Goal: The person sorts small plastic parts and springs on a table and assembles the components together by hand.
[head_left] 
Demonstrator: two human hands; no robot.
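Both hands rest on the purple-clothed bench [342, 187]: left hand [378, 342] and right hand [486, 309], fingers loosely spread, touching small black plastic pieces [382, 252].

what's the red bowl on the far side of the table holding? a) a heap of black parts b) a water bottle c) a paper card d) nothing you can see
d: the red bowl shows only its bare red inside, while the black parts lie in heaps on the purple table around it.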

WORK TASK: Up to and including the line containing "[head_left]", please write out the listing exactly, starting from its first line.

TASK SOLUTION:
Goal: The person sorts small plastic parts and springs on a table and assembles the components together by hand.
[head_left] 

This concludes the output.